This report describes amyotrophic lateral sclerosis, susceptibilty to, 25, which is a subtype of amyotrophic lateral sclerosis. The human gene implicated in this disease is KIF5A, a kinesin heavy chain gene. KIF5A is one of three human genes orthologous to the Drosophila gene Khc. Classical amorphic and loss-of-function alleles, RNAi-targeting constructs, and alleles caused by insertional mutagenesis are available for Dmel\Khc.
UAS constructs of the human Hsap\KIF5A gene, both wild-type and a variant implicated in ALS25, have been introduced into flies. See the 'Disease-Implicated Variants' table below.
Animals homozygous for amorphic alleles of Dmel\Khc typically die during embryogenesis; less severe mutations survive to later stages, allowing characterization of locomotor and neuroanatomy defects.
[updated Nov. 2022 by FlyBase; FBrf0222196]
Amyotrophic lateral sclerosis is a neurodegenerative disorder characterized by the death of motor neurons in the brain, brainstem, and spinal cord, resulting in fatal paralysis. ALS usually begins with asymmetric involvement of the muscles in middle adult life. Approximately 10% of ALS cases are familial (Siddique and Deng, 1996, pubmed:8875253). ALS is sometimes referred to as 'Lou Gehrig disease' after the famous American baseball player who was diagnosed with the disorder. [from MIM:105400, 2015.02.11]
[AMYOTROPHIC LATERAL SCLEROSIS, SUSCEPTIBILITY TO, 25; ALS25](https://omim.org/entry/617921)
[KINESIN FAMILY MEMBER 5A; KIF5A](https://omim.org/entry/602821)
Amyotrophic lateral sclerosis is a neurodegenerative disorder clinically characterized by rapidly progressive muscle weakness and death due to respiratory failure (Nicolas et al., 2018; pubmed:29566793). [from MIM:617921; 2022.09.02]

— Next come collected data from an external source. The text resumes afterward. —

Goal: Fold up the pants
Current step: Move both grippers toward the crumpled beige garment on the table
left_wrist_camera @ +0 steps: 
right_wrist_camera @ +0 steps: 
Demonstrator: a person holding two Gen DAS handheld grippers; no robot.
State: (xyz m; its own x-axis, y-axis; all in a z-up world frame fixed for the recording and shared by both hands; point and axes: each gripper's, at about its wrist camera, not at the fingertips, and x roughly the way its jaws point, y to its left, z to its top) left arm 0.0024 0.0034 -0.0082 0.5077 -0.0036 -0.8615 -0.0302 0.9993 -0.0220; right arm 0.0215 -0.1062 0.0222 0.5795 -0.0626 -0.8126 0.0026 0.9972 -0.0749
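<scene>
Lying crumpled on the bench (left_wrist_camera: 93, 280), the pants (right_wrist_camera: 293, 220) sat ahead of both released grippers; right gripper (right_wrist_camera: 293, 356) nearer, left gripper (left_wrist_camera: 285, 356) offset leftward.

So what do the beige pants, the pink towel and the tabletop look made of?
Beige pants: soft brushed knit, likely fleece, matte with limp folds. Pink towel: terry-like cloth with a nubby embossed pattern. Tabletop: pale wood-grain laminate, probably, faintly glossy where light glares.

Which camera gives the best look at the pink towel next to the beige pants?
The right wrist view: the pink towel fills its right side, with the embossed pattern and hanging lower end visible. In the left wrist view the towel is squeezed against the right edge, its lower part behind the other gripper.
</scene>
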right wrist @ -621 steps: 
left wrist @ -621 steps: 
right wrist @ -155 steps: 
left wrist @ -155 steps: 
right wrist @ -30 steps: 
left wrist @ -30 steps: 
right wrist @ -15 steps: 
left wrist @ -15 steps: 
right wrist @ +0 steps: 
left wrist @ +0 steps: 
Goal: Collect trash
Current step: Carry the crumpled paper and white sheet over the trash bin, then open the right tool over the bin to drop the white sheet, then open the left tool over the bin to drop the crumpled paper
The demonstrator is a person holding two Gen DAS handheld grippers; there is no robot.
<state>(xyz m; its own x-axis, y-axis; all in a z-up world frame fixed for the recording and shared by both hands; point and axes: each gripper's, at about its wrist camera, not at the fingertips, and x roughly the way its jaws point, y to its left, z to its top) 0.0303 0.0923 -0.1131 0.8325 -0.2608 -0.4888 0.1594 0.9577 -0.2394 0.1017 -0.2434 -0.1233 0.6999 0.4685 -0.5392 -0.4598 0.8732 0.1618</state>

Amyotrophic lateral sclerosis, susceptibilty to, 25 is conferred by heterozygous mutation in the KIF5A gene on chromosome 12q13. [from MIM:617921; 2022.09.01]
KIF5A encodes a kinesin heavy chain; kinesins are microtubule-based motor proteins involved in the transport of organelles. In neurons, kinesins are essential for intracellular movement of membranous organelles and other macromolecular cargo from the neuronal cell body to the distal tip of the axon (Niclas et al., 1994; pubmed:7514426; Kanai et al. 2004; pubmed:15312650). [from MIM:602821; 2022.09.02]
Many to one: many human to 1 Drosophila; additional human orthologous genes are KIF5B and KIF5C.
Ortholog of human genes KIF5A, KIF5B and KIF5C (1 Drosophila to many human). Dmel\Khc shares 60% identity and 76% similarity with human KIF5A; 61% identity and 77% similarity with human KIF5B; and 61% identity and 77% similarity with human KIF5C.